## Problem:
Type the records that follow again exactly as written, but drop the pictures.

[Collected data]
⁂

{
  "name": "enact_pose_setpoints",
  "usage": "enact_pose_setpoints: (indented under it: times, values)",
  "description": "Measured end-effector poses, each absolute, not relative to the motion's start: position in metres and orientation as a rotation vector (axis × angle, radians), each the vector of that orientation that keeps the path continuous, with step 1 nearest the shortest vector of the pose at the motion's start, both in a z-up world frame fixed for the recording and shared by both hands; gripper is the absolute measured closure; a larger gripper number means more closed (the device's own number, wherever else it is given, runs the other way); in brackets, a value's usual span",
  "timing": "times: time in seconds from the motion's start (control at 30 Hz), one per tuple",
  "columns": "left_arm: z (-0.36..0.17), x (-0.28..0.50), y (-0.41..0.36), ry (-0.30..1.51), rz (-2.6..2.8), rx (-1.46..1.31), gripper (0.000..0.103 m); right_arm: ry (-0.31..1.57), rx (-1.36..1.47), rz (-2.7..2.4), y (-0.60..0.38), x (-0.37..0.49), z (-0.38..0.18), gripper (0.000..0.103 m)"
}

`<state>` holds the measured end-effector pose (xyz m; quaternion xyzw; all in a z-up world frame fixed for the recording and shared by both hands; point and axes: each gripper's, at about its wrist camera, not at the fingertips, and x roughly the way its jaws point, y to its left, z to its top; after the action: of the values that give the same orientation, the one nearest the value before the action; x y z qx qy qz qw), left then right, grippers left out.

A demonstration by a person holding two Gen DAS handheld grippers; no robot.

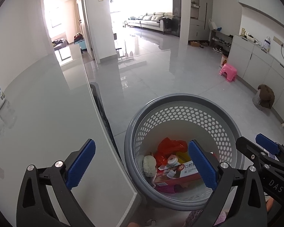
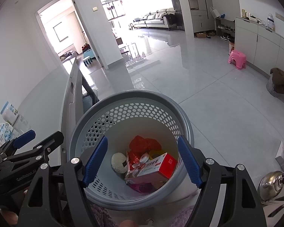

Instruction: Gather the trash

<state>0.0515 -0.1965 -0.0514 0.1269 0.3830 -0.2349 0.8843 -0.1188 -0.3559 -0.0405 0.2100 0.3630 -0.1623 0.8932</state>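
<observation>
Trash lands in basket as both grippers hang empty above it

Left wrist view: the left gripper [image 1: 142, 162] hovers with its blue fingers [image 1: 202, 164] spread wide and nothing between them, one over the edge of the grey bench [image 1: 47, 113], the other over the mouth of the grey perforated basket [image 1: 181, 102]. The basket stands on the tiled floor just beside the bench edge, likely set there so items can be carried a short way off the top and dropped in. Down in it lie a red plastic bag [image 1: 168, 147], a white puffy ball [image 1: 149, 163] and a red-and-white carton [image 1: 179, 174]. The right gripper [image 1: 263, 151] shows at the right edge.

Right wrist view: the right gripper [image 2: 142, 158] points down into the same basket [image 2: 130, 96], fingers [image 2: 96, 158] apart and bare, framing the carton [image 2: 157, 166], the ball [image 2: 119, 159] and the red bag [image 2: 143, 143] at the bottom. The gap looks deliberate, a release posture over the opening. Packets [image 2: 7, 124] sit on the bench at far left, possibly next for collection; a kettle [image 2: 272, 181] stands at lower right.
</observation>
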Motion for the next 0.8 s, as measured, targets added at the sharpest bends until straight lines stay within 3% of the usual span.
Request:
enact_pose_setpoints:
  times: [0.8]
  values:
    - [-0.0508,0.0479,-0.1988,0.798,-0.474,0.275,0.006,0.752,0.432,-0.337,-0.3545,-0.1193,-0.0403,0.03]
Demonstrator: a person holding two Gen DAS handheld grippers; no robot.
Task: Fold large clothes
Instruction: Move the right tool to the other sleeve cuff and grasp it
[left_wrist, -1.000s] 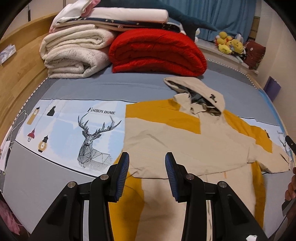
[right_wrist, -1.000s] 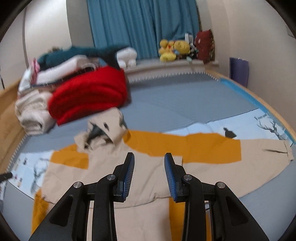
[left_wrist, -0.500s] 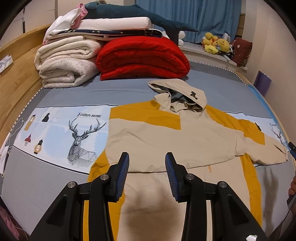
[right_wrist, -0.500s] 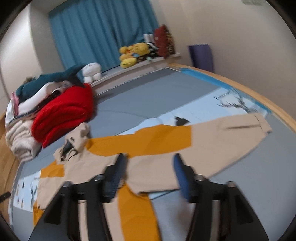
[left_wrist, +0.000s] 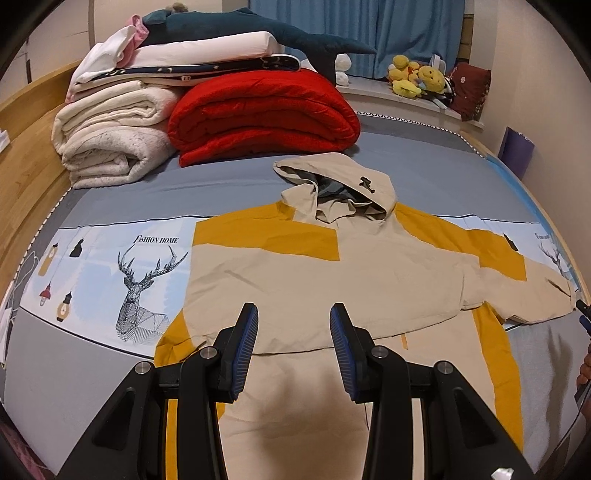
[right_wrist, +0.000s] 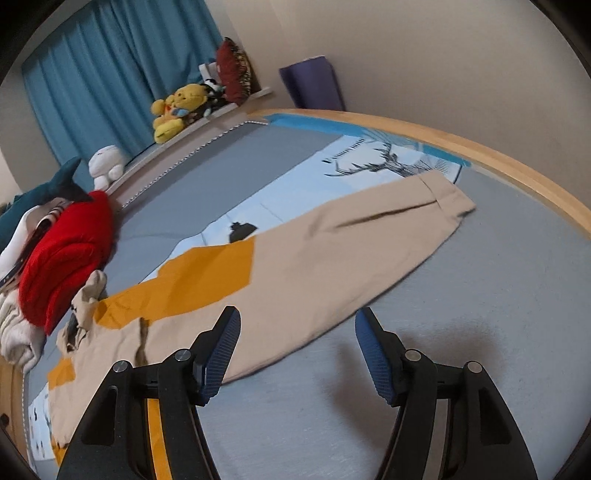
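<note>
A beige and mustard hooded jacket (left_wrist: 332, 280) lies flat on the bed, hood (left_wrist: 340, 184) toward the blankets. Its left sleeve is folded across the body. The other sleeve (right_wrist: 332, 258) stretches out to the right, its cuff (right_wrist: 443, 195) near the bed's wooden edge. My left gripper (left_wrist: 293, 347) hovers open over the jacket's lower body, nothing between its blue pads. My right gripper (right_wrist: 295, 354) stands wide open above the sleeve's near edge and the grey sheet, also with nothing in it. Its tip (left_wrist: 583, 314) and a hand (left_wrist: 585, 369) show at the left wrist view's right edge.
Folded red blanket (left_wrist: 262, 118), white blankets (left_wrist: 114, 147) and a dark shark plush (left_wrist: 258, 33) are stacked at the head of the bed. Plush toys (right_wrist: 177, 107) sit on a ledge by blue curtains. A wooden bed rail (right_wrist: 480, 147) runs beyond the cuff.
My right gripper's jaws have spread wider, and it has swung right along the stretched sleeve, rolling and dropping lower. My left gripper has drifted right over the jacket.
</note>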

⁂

## Exercise result:
{
  "name": "enact_pose_setpoints",
  "usage": "enact_pose_setpoints: (indented under it: times, values)",
  "description": "Measured end-effector poses, each absolute, not relative to the motion's start: position in metres and orientation as a rotation vector (axis × angle, radians), each the vector of that orientation that keeps the path continuous, with step 1 nearest the shortest vector of the pose at the motion's start, both in a z-up world frame fixed for the recording and shared by both hands; gripper is the absolute measured closure; a larger gripper number means more closed (the device's own number, wherever else it is given, runs the other way); in brackets, a value's usual span",
  "timing": "times: time in seconds from the motion's start (control at 30 Hz), one per tuple",
  "columns": "left_arm: z (-0.36..0.17), x (-0.28..0.50), y (-0.41..0.36), ry (-0.30..1.51), rz (-2.6..2.8), rx (-1.46..1.31), gripper (0.000..0.103 m); right_arm: ry (-0.31..1.57), rx (-1.36..1.47), rz (-2.7..2.4), y (-0.60..0.38), x (-0.37..0.49), z (-0.38..0.18), gripper (0.000..0.103 m)"
}

`<state>` holds the measured end-effector pose (xyz m; quaternion xyzw; all in a z-up world frame fixed for the recording and shared by both hands; point and axes: each gripper's, at about its wrist camera, not at the fingertips, and x roughly the way its jaws point, y to its left, z to its top; after the action: of the values that give the same orientation, the one nearest the value before the action; x y z qx qy qz qw), left then right, grippers left out.

A demonstration by a person holding two Gen DAS handheld grippers; no robot.


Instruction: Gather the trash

<state>0.0515 -0.1965 -0.0514 0.1269 0.3830 -0.2349 0.8843 -0.1188 -0.3559 -0.0405 0.2100 0.3630 -0.1623 0.8932</state>
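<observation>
Trash lands in basket as both grippers hang empty above it

Left wrist view: the left gripper [image 1: 142, 162] hovers with its blue fingers [image 1: 202, 164] spread wide and nothing between them, one over the edge of the grey bench [image 1: 47, 113], the other over the mouth of the grey perforated basket [image 1: 181, 102]. The basket stands on the tiled floor just beside the bench edge, likely set there so items can be carried a short way off the top and dropped in. Down in it lie a red plastic bag [image 1: 168, 147], a white puffy ball [image 1: 149, 163] and a red-and-white carton [image 1: 179, 174]. The right gripper [image 1: 263, 151] shows at the right edge.

Right wrist view: the right gripper [image 2: 142, 158] points down into the same basket [image 2: 130, 96], fingers [image 2: 96, 158] apart and bare, framing the carton [image 2: 157, 166], the ball [image 2: 119, 159] and the red bag [image 2: 143, 143] at the bottom. The gap looks deliberate, a release posture over the opening. Packets [image 2: 7, 124] sit on the bench at far left, possibly next for collection; a kettle [image 2: 272, 181] stands at lower right.
</observation>
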Motion for the next 0.8 s, as measured, targets added at the sharpest bends until straight lines stay within 3% of the usual span.
Request:
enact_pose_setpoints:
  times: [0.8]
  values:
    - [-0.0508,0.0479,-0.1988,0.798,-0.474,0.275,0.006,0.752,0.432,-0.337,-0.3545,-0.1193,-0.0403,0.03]
Demonstrator: a person holding two Gen DAS handheld grippers; no robot.
Task: Fold large clothes
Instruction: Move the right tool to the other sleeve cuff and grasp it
[left_wrist, -1.000s] 
[right_wrist, -1.000s] 
[left_wrist, -0.500s] 
[right_wrist, -0.500s] 
[left_wrist, +0.000s] 
[right_wrist, +0.000s] 
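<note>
A beige and mustard hooded jacket (left_wrist: 332, 280) lies flat on the bed, hood (left_wrist: 340, 184) toward the blankets. Its left sleeve is folded across the body. The other sleeve (right_wrist: 332, 258) stretches out to the right, its cuff (right_wrist: 443, 195) near the bed's wooden edge. My left gripper (left_wrist: 293, 347) hovers open over the jacket's lower body, nothing between its blue pads. My right gripper (right_wrist: 295, 354) stands wide open above the sleeve's near edge and the grey sheet, also with nothing in it. Its tip (left_wrist: 583, 314) and a hand (left_wrist: 585, 369) show at the left wrist view's right edge.
Folded red blanket (left_wrist: 262, 118), white blankets (left_wrist: 114, 147) and a dark shark plush (left_wrist: 258, 33) are stacked at the head of the bed. Plush toys (right_wrist: 177, 107) sit on a ledge by blue curtains. A wooden bed rail (right_wrist: 480, 147) runs beyond the cuff.
My right gripper's jaws have spread wider, and it has swung right along the stretched sleeve, rolling and dropping lower. My left gripper has drifted right over the jacket.
</note>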

The output contains the complete answer to the exercise.